Selama lima bulan terakhir, kata Direktur Yayasan Tanah Merdeka Arianto Sangaji,
lembaga swadaya masyarakat gencar menyorot kasus ini. Saat itu pula, kata dia,
rangkaian teror terjadi. Tiga lembaga swadaya masyarakat di Poso sudah
mengadukan indikasi itu ke DPR RI, Kamis pekan lalu. Tiga organisasi itu adalah
Lembaga Penguatan Masyarakat Sipil (LPMS), Yayasan Panorama Alam Lestari, dan
Yayasan Tanah Merdeka. "Sebelum kasus korupsi diungkap, hampir tak ada bom,
penembakan misterius, dan teror lainnya," ujar Iskandar Lamuga, Direktur LPMS
yang kantornya pernah remuk dilantak bom.
Mereka menduga aksi di Tentena adalah upaya mengalihkan isu korupsi. Apalagi,
setelah Abdul Kadir Sidik dan Ismed tertangkap. Abdul Kadir Sidik adalah Kepala
Panti Jompo Dinas Kesejahteraan Sosial di Tentena. Dia juga bekas Ketua Satuan
Tugas Sosial Provinsi Sulawesi Tengah, organisasi penyalur dana kemanusiaan bagi
pengungsi korban kerusuhan. Sidik kini terjerat dugaan kasus korupsi dana
kemanusiaan pengungsi Poso senilai Rp 2,2 miliar. Dia kini berstatus tahanan di
rumah tahanan Poso. Sedangkan Ismed adalah pegawai Dinas Kesehatan Poso,
yang dikenal dekat dengan Sidik.
Tapi, tudingan itu dibantah oleh Mariyam, istri Abdul Kadir Sidik. Dia keberatan
suaminya dikaitkan dengan bom di Tentena. "Saat bom meledak, Sidik sedang
berada di Palu," ujarnya, Jumat pekan lalu. Mariyam, yang ditemui di rumahnya di
Palu, mengatakan suaminya pada Rabu dan Kamis (dua hari sebelum bom meledak)
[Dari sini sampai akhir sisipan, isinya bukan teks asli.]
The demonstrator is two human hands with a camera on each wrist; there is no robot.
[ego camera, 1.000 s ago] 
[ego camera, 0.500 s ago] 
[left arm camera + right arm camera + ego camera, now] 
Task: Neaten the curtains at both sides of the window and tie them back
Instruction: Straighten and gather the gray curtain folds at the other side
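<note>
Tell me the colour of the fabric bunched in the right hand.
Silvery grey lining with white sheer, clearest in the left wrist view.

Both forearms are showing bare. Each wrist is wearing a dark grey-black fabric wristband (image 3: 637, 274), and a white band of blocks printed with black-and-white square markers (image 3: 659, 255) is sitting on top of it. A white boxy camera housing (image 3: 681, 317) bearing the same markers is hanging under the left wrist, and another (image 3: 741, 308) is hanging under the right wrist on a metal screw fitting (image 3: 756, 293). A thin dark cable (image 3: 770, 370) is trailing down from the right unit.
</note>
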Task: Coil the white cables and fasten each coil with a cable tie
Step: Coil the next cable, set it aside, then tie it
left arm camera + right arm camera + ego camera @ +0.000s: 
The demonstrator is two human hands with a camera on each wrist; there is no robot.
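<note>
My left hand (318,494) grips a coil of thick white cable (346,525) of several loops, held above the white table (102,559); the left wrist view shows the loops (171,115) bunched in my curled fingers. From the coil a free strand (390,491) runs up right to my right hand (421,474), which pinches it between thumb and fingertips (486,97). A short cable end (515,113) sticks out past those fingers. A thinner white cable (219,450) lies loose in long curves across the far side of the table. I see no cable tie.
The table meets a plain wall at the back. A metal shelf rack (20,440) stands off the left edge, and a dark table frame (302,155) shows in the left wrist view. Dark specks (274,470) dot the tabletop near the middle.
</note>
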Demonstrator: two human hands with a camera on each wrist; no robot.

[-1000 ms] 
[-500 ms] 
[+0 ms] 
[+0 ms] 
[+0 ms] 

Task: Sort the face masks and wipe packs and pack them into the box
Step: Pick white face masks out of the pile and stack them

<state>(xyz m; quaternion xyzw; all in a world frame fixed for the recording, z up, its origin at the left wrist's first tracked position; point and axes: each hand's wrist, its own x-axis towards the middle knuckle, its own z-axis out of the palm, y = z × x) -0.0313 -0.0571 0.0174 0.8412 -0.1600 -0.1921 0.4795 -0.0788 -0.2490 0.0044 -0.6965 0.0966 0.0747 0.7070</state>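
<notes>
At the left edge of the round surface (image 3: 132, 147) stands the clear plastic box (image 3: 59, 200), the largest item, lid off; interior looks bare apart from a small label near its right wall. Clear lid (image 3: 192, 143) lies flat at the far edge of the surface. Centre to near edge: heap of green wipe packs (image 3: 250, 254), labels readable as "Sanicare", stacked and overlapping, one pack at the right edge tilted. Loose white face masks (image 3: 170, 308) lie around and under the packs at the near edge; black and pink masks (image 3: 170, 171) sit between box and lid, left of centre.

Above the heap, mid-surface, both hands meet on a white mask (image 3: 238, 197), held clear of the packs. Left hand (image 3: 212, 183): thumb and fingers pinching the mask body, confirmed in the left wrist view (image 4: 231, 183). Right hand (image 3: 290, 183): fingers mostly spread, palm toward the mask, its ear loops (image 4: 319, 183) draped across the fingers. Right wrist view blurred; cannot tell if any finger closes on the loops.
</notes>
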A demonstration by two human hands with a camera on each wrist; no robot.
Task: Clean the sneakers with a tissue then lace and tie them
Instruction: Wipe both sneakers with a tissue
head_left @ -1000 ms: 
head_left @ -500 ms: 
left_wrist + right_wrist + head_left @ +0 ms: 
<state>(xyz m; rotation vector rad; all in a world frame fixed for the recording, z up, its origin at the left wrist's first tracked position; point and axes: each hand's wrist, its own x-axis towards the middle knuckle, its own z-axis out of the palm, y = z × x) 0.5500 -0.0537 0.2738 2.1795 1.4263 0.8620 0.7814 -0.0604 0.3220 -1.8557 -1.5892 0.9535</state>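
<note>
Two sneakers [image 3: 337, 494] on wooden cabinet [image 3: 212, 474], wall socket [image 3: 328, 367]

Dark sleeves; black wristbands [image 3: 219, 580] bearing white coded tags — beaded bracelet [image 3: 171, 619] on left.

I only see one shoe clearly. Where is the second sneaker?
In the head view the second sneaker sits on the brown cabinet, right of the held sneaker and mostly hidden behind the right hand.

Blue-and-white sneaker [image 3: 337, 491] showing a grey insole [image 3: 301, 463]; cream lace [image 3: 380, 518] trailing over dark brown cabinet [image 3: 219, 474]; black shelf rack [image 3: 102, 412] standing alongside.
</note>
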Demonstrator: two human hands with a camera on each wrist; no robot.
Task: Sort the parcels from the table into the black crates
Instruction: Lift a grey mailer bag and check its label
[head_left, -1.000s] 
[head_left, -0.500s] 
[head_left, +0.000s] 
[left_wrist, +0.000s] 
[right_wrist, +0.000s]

berada di Tentena dalam rangka melihat Panti Jompo Tesna Weda. Menurut
Mariyam, tak ada alasan Sidik melakukan aksi pengeboman itu. "Suami saya dan
warga Kristen Tentena tidak ada masalah," ujarnya.
Mariyam juga keberatan dengan hasil pemeriksaan yang menyebutkan adanya
serbuk TNT di mobil Sidik. Pada awal pemeriksaan, kata dia, di mobil itu hanya
ditemukan surat tugas Abdul Kadir dan handphone milik Ismed. Tapi, setelah tiga hari
mobil itu di Polres Poso, baru ditemukan adanya bahan peledak itu. "Ini kan seperti
mau menjebak suami saya," ujarnya. Abdul Kadir, kata dia, terpukul dengan tuduhan
itu. Sudah lima hari dia menolak kiriman makan dari keluarganya.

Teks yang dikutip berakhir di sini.